Em entrevista exclusiva à todateen, Yasmin discorreu sobre suas motivações nas redes sociais, deu detalhes sobre seu novo lançamento e discutiu, acima de tudo, sobre a arte que corre em suas veias.

Confira!

Você é conhecida pelo primeiro portal feminista radical e negro do Brasil, o Vulva Negra. Como o projeto começou?

Originalmente, o projeto Vulva Negra foi fundado em dezembro de 2018. Entretanto, atuo no segmento feminista radical desde 2017, após ter ingressado na revista QG Feminista, minha primeira casa no âmbito feminista radical. Nesta coletiva, tive acesso à inúmeras obras teóricas feministas e conhecera algumas mulheres inspiradoras, que foram essenciais em minha formação feminista. Produzo artigos para a revista QG Feminista há alguns anos. Entretanto, a baixa incidência de mulheres pretas, mestiças e indígenas nos coletivos feministas radicais, sempre gerou imenso desconforto.
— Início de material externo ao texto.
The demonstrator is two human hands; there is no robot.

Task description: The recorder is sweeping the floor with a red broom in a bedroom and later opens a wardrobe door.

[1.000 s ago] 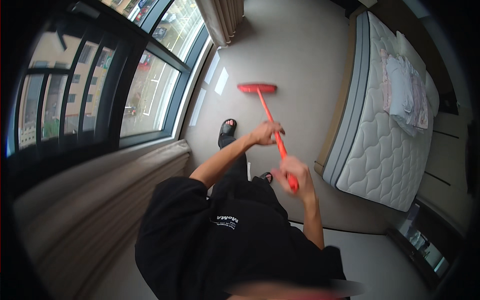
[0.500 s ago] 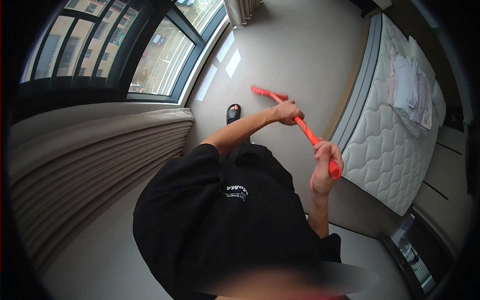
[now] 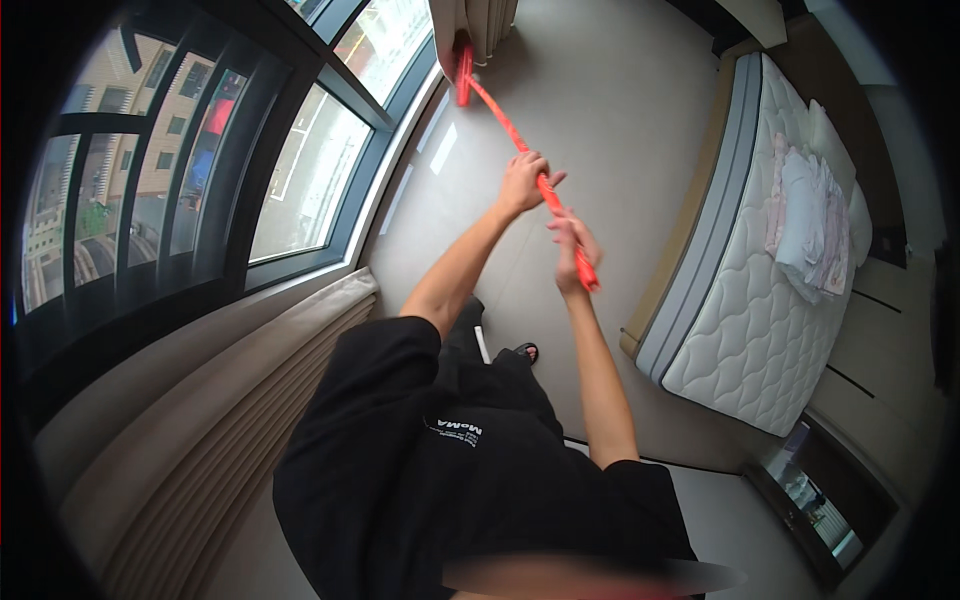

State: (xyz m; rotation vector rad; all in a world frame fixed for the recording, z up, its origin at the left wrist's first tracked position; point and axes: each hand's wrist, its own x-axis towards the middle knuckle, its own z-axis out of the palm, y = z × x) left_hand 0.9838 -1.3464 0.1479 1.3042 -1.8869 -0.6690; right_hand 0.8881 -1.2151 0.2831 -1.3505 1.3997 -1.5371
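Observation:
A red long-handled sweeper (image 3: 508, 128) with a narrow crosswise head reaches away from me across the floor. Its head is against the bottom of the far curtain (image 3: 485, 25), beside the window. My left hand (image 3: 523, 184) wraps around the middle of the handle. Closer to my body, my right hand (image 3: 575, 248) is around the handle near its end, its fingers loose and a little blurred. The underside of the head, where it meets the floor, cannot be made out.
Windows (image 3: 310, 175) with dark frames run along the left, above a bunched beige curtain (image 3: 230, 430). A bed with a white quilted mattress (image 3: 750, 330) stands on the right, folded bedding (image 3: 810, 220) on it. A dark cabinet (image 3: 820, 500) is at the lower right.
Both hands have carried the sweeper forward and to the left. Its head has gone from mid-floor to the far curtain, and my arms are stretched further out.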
Afinal, a constituição da classe feminina brasileira dá-se a partir da participação integral de mulheres racializadas que carecem de ser pauta central em movimentos que propõem a emancipação feminina. Pois, somente através de uma avaliação social e teórica multifatorial, que aborde não somente a opressão com base no sexo e na classe, mas sim, igualmente nas questões étnico-raciais, poderemos estruturar um panorama verdadeiramente plural e congruente com a experiência de mulheres brasileiras.

E, com base neste desejo, fundei o projeto Vulva Negra. Pois, mulheres racializadas foram historicamente invisibilizadas nas produções teóricas e organizações feministas radicais, gerando um cenário no qual jovens negras feministas radicais não estivessem seguras ou politicamente representadas. Após o surgimento do Projeto Vulva Negra, inúmeras mulheres racializadas estão a declarar-se feministas radicais e a iniciar seus próprios projetos. Perceber a importância política do Projeto Vulva Negra oferece-me alegrias infindáveis. Atualmente, somos mais de vinte e quatro mil — não poderia estar mais feliz!
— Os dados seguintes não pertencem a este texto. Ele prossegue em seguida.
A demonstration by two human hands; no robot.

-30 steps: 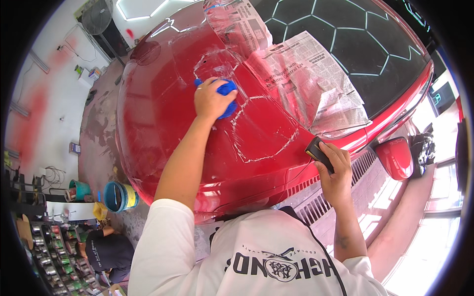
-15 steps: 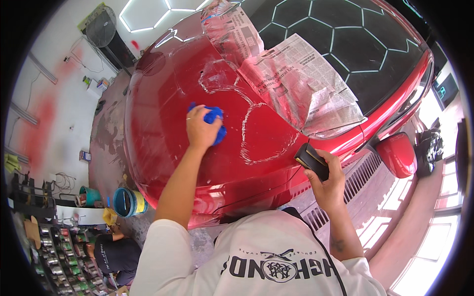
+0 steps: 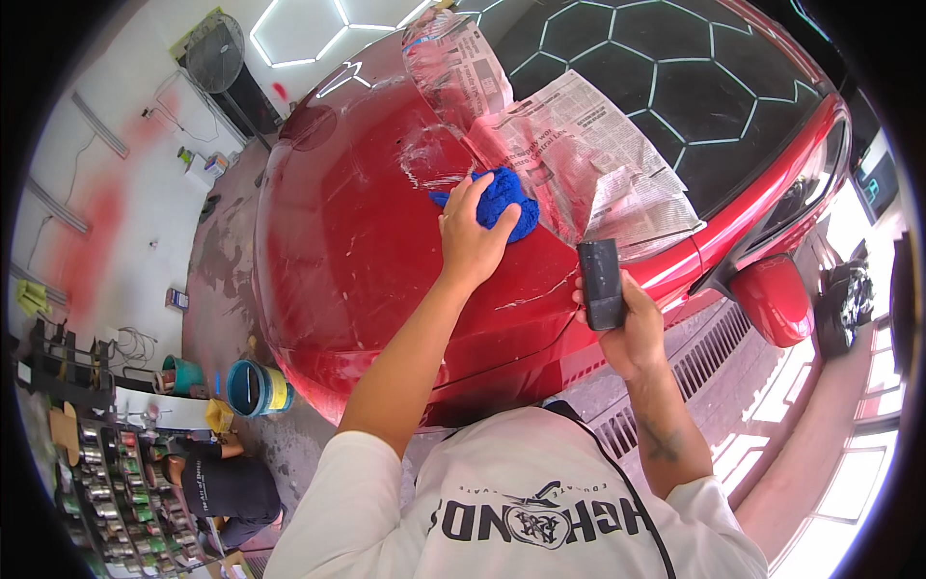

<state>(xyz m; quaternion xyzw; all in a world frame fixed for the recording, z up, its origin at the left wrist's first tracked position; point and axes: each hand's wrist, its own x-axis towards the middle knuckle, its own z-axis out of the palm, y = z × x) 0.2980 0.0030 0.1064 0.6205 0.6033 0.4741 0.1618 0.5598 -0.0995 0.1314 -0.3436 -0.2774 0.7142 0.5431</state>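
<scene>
My left hand presses a bunched blue microfibre cloth onto the red car hood, close to the newspaper edge. Whitish residue streaks the paint just beyond the cloth, and a thin line of it lies nearer to me. In my right hand is a dark rectangular block, held upright above the hood's right edge with the fingers wrapped round its lower part. Taped newspaper covers the strip between the hood and the windshield.
The red side mirror sticks out at the right. A floor grate runs below it. At the left stand a blue bucket and shelves of cans; a co-worker in a dark shirt bends beside them.
My left hand has swept the cloth to the right across the hood, and most of the whitish outline there has gone. My right hand has turned the block more upright.
</scene>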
Você sempre teve interesse em divulgar informações e propagar conhecimento na internet?

No way! (risos). Anterior a filiar-me à QG Feminista, somente utilizava as redes sociais a fim de manter contato com amigos, família — e paralelamente mantinha o blog Minha Doce Paranoia, site no qual publico poemas, contos e crônicas desde 2015 — entretanto, jamais houvera cogitado utilizar as redes sociais no intuito de propagar o conhecimento que possuo. Sempre fui imensamente enamorada da produção de conhecimento e do universo acadêmico. Ávida leitora que sempre fui, ainda na adolescência devorava obras literárias, sociológicas, filosóficas e posteriormente aprofundei-me nos estudos feministas e étnico-raciais. Contudo, jamais houvera considerado a possibilidade de transformar todo aquele capital intelectual em produções acessíveis e partilháveis, até o momento em que iniciei os primeiros artigos na QG Feminista e tornara-me completamente fascinada pela ideia de afetar positivamente a experiência de vida de outras mulheres através de meus escritos.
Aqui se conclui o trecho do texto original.